Charles feels affronted but decades of involvement with students has given him a patience he hadn’t known in his youth. “I’m sorry Raven, but if you’re suggesting my memories have been tampered with, we both know that other than Jean, I have no telepathic equal and she has no reason to alter my memories. Nor yours for that matter, therefore I don’t know what to say. Well, other than Kurt is wondering when he can come back to the table. What would you like me to tell him?”

At first Raven’s face pinches in frustration, but gradually her features smooth as much as her scales allow for and she looks over her shoulder. “Yeah, I guess he’s a big boy, he can handle any of our spats.”

At this Charles can smile and reach out with one tea-warmed hand to touch Raven’s cold fingers. “He’s been growing up with them. Besides, he’s had at least some exposure to his biological father.”

It’s a comment Raven would normally roll her eyes at, but she doesn’t. She doesn’t look frustrated, but there’s tension there. “Charles, did you…  Could you alter your own memories?”

Slowly, Charles nods and opens his mouth to give a less than detailed explanation, but there’s a sudden noise and Kurt pops into view in a cloud of smoke and blue skin, to the gasping shock of dozens out on the heated patio with them. Perhaps Charles has been less of a good influence than he thought, or Azazel and Raven worse, but he appreciates the distraction.

“Was it good?” Kurt says with a fanged grin. “I’ve been working on it.”

‘It’ seems to be teleporting in a seated position on the chair. “It doesn’t matter how good your teleportation is if you don’t know when to use it,” Charles says sternly to his teenage nephew, “We’re mutants, Kurt, not Powers; we adhere to societal norms and mores.”

Cocksure pride and enthusiasm flee Kurt’s dark blue face, he glances at Raven and then over his shoulder at the Oracle. Charles doesn’t need telepathy to tell Kurt’s abashed.

“Kurt,” Raven says, and draws her hand away from Charles’. “Settle down or I’ll tell Az to take you to Mariupol for Janos to mind.”

The corners of Kurt’s mouth draw down nearly as far as the time Charles assigned him a five thousand word essay on Pre-Disaster geopolitical ties and how they affected the earth’s environment. There’s a story there, but Charles doesn’t ask, because there’s another mystery afoot.

“I’m settled,” Kurt says. His tail wraps neatly around his calf and squeezes. “Very settled.”

“Uh-huh,” Raven replies, and looks past him to the Oracle. “Make me believe it or off you go.”

Charles follows Raven’s gaze but sees nothing unusual about the Oracle except the continued sparkle of the frozen fog and a lone figure walking through the snow. Perhaps the Administrative Oracle will join them. “Mariupol? I thought it was New Astrakhan?”

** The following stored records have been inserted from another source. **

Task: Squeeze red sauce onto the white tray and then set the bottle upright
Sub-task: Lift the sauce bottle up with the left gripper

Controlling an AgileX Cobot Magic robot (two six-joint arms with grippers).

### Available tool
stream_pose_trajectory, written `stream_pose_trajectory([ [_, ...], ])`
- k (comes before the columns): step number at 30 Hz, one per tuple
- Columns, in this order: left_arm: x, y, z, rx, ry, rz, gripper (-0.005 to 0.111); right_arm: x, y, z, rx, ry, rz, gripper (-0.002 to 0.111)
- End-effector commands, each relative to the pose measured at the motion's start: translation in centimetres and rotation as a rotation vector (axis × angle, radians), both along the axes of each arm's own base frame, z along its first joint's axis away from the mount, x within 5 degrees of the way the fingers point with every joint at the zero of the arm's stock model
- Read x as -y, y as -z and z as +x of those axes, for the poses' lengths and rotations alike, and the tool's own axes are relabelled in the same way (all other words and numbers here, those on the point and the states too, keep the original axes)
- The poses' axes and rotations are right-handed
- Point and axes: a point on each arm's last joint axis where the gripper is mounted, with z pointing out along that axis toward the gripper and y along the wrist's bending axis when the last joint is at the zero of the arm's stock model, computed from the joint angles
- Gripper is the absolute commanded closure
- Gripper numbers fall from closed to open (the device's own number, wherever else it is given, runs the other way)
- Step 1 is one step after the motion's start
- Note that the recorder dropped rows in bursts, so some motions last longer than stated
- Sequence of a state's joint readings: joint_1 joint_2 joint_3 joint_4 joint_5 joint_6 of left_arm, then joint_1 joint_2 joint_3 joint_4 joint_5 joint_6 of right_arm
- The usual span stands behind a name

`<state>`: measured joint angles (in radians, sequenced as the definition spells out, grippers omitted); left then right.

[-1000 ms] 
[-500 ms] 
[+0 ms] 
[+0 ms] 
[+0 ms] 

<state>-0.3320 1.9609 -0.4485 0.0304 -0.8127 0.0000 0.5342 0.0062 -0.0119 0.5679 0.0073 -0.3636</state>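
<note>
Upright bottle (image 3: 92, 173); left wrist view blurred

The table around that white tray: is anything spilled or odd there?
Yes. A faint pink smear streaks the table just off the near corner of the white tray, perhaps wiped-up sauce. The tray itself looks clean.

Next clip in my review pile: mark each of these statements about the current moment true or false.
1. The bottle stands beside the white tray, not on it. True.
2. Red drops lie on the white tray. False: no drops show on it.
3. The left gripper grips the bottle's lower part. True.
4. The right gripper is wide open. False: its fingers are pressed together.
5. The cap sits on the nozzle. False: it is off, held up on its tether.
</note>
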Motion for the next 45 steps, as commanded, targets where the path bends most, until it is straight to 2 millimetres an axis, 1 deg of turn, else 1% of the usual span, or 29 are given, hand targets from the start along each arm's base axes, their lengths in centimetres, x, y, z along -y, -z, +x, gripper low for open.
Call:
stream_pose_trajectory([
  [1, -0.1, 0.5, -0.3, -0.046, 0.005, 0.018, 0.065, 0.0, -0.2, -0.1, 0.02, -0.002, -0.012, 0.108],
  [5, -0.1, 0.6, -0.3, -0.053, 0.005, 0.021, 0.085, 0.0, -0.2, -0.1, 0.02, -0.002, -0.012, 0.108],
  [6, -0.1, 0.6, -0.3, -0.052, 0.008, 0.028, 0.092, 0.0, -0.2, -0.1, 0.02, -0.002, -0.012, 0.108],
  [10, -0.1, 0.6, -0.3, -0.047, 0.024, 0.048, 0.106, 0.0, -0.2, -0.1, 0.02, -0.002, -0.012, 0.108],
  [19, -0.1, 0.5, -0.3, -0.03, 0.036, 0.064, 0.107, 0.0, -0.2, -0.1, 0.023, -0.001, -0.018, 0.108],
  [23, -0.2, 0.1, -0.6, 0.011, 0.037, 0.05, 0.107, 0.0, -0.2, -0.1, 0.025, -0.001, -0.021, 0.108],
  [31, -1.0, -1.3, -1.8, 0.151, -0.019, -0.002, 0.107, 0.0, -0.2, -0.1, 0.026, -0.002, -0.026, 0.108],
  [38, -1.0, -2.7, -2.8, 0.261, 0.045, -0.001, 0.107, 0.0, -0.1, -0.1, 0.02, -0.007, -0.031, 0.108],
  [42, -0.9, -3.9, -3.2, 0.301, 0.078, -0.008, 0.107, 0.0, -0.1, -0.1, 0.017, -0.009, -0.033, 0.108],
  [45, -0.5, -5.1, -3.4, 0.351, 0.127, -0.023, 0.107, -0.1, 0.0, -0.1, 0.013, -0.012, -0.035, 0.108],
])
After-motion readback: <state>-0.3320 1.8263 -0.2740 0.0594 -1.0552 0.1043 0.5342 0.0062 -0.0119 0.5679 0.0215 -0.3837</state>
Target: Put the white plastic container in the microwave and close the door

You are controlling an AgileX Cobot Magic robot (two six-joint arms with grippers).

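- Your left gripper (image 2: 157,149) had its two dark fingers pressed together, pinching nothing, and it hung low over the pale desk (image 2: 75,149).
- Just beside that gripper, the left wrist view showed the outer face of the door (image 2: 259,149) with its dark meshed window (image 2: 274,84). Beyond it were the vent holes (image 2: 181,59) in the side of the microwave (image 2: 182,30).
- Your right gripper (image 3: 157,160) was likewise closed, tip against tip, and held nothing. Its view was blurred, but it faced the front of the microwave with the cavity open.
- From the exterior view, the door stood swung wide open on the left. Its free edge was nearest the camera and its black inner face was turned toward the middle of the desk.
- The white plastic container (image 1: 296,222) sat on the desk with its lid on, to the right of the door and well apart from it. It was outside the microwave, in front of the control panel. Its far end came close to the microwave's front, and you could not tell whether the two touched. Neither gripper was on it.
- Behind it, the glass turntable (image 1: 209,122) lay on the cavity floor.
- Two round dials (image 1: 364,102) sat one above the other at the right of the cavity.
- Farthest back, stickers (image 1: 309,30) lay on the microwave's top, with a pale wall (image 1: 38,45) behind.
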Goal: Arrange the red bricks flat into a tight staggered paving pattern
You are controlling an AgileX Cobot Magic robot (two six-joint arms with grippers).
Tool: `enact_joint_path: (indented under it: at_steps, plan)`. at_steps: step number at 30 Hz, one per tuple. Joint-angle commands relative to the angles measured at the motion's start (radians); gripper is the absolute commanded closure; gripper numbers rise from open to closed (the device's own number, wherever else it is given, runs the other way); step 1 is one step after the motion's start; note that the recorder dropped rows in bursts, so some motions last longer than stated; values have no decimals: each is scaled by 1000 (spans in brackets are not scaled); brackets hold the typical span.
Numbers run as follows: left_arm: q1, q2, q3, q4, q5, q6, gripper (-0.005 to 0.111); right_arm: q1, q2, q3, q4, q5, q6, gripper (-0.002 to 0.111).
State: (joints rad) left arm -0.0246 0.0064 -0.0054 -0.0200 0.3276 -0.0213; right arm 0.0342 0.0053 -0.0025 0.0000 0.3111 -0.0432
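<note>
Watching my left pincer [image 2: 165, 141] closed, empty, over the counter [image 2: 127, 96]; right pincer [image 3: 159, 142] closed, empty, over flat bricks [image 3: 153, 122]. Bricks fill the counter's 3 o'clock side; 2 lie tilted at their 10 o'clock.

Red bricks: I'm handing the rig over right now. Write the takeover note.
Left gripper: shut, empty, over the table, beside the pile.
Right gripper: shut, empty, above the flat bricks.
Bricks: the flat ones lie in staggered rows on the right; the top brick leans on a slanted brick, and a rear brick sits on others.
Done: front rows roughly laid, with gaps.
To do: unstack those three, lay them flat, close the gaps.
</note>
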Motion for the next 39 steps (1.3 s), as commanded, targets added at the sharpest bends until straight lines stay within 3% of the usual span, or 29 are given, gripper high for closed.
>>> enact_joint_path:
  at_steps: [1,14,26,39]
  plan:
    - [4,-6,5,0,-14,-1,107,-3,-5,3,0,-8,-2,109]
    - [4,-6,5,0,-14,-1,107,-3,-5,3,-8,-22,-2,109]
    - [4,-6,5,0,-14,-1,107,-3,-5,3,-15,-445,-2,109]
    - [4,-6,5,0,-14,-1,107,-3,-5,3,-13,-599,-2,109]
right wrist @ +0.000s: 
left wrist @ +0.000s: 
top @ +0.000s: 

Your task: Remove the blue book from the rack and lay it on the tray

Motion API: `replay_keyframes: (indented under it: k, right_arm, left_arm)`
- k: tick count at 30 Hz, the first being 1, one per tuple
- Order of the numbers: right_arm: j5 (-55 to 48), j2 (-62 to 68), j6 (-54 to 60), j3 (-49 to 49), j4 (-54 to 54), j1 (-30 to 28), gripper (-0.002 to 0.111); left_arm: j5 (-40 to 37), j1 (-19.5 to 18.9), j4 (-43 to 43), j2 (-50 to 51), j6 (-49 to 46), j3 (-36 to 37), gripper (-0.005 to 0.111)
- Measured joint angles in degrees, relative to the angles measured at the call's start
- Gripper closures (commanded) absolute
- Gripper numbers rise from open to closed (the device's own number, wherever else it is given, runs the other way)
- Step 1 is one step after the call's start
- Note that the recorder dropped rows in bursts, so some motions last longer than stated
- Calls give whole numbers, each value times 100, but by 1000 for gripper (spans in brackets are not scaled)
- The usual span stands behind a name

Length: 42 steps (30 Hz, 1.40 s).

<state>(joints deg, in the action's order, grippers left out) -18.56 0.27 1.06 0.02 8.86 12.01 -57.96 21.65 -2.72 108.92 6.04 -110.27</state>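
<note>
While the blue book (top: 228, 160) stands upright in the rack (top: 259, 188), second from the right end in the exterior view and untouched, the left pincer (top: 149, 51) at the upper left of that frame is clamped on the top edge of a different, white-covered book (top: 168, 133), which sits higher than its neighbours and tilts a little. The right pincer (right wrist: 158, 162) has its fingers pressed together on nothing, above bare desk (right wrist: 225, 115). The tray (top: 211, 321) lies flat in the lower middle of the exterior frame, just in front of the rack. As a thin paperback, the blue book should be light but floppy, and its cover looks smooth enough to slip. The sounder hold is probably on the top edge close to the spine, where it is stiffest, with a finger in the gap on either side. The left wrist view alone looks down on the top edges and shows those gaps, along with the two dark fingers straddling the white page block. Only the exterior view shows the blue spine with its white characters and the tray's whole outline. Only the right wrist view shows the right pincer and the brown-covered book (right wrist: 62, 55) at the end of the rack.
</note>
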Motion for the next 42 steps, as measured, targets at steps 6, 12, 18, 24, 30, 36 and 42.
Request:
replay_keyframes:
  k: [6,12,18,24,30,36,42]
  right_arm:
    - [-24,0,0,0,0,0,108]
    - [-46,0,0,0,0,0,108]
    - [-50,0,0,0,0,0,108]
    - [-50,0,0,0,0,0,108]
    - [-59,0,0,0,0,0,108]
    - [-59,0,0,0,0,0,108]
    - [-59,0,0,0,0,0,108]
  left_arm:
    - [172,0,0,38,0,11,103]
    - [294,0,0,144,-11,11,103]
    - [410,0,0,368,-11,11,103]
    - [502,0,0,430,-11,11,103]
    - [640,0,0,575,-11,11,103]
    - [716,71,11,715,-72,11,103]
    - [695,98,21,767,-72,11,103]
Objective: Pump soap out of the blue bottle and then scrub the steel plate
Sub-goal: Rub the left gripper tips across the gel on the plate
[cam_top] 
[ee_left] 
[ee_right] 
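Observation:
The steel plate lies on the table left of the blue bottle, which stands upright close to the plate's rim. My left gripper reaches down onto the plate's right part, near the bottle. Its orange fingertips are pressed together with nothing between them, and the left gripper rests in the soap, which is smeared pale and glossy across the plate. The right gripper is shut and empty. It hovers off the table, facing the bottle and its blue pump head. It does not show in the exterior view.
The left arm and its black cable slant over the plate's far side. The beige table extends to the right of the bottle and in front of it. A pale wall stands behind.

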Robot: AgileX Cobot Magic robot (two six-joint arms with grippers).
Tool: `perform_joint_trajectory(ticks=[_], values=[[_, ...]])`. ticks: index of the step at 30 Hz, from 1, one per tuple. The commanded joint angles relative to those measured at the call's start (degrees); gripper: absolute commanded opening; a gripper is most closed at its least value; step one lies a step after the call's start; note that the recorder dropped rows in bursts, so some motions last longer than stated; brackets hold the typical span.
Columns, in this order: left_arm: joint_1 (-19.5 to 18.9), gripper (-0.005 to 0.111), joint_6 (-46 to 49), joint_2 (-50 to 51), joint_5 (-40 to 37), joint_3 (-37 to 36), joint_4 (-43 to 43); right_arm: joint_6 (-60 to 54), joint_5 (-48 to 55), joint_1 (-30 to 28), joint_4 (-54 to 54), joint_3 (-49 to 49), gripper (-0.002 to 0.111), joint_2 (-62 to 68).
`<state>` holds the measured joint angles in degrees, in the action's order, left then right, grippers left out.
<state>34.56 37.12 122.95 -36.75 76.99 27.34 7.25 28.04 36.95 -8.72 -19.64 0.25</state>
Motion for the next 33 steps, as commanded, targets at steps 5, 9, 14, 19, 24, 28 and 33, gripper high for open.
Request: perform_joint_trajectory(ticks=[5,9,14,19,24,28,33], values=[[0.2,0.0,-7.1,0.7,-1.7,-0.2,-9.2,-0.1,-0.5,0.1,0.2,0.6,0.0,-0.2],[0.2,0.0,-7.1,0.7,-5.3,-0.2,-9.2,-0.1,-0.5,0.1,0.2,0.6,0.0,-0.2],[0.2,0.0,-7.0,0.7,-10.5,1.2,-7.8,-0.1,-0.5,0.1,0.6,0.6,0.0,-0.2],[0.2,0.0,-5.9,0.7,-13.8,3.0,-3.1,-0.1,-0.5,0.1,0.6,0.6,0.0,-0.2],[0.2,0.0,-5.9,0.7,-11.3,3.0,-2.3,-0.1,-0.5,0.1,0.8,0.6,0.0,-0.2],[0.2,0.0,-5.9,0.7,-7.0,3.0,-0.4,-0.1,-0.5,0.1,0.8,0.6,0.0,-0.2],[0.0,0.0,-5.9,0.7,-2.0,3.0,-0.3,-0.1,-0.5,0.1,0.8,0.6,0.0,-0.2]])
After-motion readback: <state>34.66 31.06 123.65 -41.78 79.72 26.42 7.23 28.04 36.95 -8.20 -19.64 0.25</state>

“Well, okay, then,” Raven says without looking at Charles. “Mariupol was a complete disaster. Here’s the short version: Astrakhan Dissipated Janos without giving anyone warning. A few years later, Azazel got word of a series of unusual tempests at the Sea of Azov. He kidnapped a telepath and went AWOL, but he got Janos back. They had to rebuild their bond-thing, but Janos remembered Az so apparently it was easier the second time. Happy ending so far, but huge mess to start with.”

An unexplainable sense of loss fills Charles’ chest as Raven tells the story. It’s deep and cutting and Charles feels such strong uncharacteristic sympathy for Azazel that he wonders for just a moment if perhaps there’s an empath around. But then Raven’s blessedly brief story ends and the moment passes. Charles decides, no, it must be one of his medications. He makes a mental note to talk to his doctor when he gets back to Bashan.

“Are you okay?” Kurt asks from the other side of the table. “Professor? Charles?”

Charles nods to Kurt but speaks to Raven. “I gather this was kept out of the news.”

“Of course,” Raven says. She looks carefully at Charles’ face, her eyes flickering around his features. “But you’re wondering why I didn’t tell you, huh?”

“Naturally.” Raven tells him everything. Hank had hated that, probably because Charles hasn’t always known when to keep his own mouth shut. For example, it’s never a good idea to bring up possible solutions to male infertility to your brother-in-law when he himself hasn’t confided in you that he hasn’t been able to get your sister pregnant.

“Well, I did at the time.” Raven lifts her gaze off him and turns it out past Kurt again. “It was about fifteen years ago when things with Hank were really bad. You got angry and told me to shut up and never bring it up again.”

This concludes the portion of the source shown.